Problem to solve
Could the listing be repeated exactly, with every picture dropped?

Information supplied Block Start

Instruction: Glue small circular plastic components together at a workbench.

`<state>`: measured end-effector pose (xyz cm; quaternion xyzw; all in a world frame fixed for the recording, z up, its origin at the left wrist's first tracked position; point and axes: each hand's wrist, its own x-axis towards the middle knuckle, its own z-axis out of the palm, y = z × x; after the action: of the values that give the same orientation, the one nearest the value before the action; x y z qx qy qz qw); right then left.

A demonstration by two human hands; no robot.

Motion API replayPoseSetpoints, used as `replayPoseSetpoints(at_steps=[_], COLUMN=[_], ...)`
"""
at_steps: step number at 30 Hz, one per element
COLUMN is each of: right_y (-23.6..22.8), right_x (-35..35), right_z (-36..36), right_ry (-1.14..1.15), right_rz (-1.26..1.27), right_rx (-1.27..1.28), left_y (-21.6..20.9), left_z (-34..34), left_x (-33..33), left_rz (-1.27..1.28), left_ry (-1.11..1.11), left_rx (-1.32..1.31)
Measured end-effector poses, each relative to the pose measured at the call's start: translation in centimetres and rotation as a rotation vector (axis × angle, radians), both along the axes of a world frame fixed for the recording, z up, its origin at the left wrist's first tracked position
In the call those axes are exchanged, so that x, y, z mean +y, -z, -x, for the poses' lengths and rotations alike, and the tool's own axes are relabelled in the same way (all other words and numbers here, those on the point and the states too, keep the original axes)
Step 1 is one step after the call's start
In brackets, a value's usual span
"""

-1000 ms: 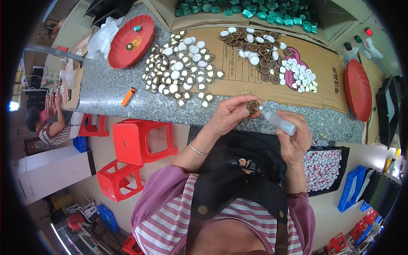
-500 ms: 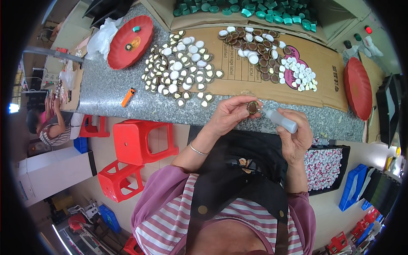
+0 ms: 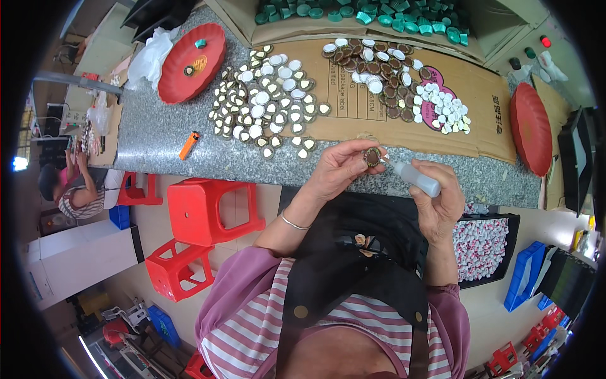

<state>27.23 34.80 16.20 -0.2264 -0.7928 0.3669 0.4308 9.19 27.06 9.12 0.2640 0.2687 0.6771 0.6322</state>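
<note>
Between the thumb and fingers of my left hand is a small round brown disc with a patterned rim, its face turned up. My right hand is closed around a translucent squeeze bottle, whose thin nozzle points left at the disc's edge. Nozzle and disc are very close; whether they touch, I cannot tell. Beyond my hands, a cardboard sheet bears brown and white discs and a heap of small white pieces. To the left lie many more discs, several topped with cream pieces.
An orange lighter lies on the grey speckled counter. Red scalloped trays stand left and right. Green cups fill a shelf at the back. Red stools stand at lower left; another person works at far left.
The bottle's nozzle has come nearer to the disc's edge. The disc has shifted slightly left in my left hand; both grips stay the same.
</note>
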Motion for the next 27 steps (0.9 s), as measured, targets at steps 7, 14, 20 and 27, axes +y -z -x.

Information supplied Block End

Solution
Instruction: Glue small circular plastic components together at a workbench.

`<state>`: measured end-effector pose (xyz cm; quaternion xyzw; all in a world frame fixed for the recording, z up, its origin at the left wrist's first tracked position; point and axes: each hand's wrist, its own x-axis towards the middle knuckle, its own z-axis out of the palm, y = z × x; after the action: of the values that give the same orientation, the one nearest the value before the action; x y z qx qy qz qw); right then left.

A demonstration by two human hands; no robot.

Motion API replayPoseSetpoints, used as `replayPoseSetpoints(at_steps=[_], COLUMN=[_], ...)`
"""
at_steps: step number at 30 Hz, one per element
COLUMN is each of: right_y (-23.6..22.8), right_x (-35..35), right_z (-36..36), right_ry (-1.14..1.15), right_rz (-1.26..1.27), right_rx (-1.27..1.28), left_y (-21.6..20.9), left_z (-34..34), left_x (-33..33), left_rz (-1.27..1.28), left_ry (-1.11..1.11), left_rx (-1.32..1.31)
Measured end-effector poses, each relative to the pose measured at the call's start: translation in centimetres and rotation as a rotation vector (axis × angle, radians), both along the axes of a world frame fixed for the recording, z up, its origin at the left wrist's first tracked position
In the call those axes are exchanged, so that x, y, z mean +y, -z, -x, for the poses' lengths and rotations alike, and the tool's own axes are relabelled in the same way (all other words and numbers here, those on the point and the states too, keep the original axes)
Step 1 is one step after the call's start
In brackets, a value's usual span
"""

-1000 ms: 
-500 ms: 
+0 ms: 

<state>27.23 34.80 16.20 -0.2264 -0.7928 0.3669 0.4308 9.19 27.06 9.12 0.2640 0.2687 0.6771 0.6322</state>
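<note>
Between the thumb and fingers of my left hand is a small round brown disc with a patterned rim, its face turned up. My right hand is closed around a translucent squeeze bottle, whose thin nozzle points left at the disc's edge. Nozzle and disc are very close; whether they touch, I cannot tell. Beyond my hands, a cardboard sheet bears brown and white discs and a heap of small white pieces. To the left lie many more discs, several topped with cream pieces.
An orange lighter lies on the grey speckled counter. Red scalloped trays stand left and right. Green cups fill a shelf at the back. Red stools stand at lower left; another person works at far left.
The bottle's nozzle has come nearer to the disc's edge. The disc has shifted slightly left in my left hand; both grips stay the same.
</note>
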Motion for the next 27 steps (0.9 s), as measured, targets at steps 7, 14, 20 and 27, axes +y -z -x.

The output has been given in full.